* TASK DESCRIPTION *
Output all of the material beneath this line exactly as it is.

* DATA EXTRACT *
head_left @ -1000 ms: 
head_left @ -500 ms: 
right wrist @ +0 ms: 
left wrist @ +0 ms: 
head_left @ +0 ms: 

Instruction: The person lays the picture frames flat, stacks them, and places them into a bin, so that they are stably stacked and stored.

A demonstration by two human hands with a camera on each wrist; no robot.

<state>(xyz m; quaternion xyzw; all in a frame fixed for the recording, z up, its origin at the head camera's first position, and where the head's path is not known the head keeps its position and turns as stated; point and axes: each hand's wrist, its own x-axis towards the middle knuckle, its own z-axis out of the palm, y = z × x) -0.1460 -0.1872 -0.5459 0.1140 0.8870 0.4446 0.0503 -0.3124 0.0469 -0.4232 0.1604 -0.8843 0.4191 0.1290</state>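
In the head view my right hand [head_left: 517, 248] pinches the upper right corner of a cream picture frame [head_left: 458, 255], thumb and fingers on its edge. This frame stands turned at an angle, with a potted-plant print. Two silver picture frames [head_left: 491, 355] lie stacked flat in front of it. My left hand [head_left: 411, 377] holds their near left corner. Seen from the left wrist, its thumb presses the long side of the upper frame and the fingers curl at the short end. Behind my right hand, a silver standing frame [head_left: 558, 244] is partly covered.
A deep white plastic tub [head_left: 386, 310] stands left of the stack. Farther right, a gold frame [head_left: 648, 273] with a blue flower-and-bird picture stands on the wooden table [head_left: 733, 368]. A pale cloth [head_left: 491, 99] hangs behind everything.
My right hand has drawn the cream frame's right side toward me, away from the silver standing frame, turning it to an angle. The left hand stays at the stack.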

* WRITTEN REPLY *
head_left @ -1000 ms: 
head_left @ -500 ms: 
right wrist @ +0 ms: 
left wrist @ +0 ms: 
head_left @ +0 ms: 

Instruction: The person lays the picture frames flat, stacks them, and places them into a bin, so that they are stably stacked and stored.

A demonstration by two human hands with a camera on each wrist; no robot.

<state>(xyz m; quaternion xyzw; all in a frame fixed for the recording, z up, its origin at the head camera's first position, and where the head's path is not known the head keeps its position and turns as stated; point and axes: each hand's wrist, its own x-axis towards the middle knuckle, its own z-axis out of the palm, y = z × x) -0.1460 -0.1872 -0.5459 0.1140 0.8870 0.4446 0.0503 -0.3124 0.0469 -0.4232 0.1604 -0.8843 0.4191 0.1290</state>
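In the head view my right hand [head_left: 517, 248] pinches the upper right corner of a cream picture frame [head_left: 458, 255], thumb and fingers on its edge. This frame stands turned at an angle, with a potted-plant print. Two silver picture frames [head_left: 491, 355] lie stacked flat in front of it. My left hand [head_left: 411, 377] holds their near left corner. Seen from the left wrist, its thumb presses the long side of the upper frame and the fingers curl at the short end. Behind my right hand, a silver standing frame [head_left: 558, 244] is partly covered.
A deep white plastic tub [head_left: 386, 310] stands left of the stack. Farther right, a gold frame [head_left: 648, 273] with a blue flower-and-bird picture stands on the wooden table [head_left: 733, 368]. A pale cloth [head_left: 491, 99] hangs behind everything.
My right hand has drawn the cream frame's right side toward me, away from the silver standing frame, turning it to an angle. The left hand stays at the stack.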

That completes the exercise.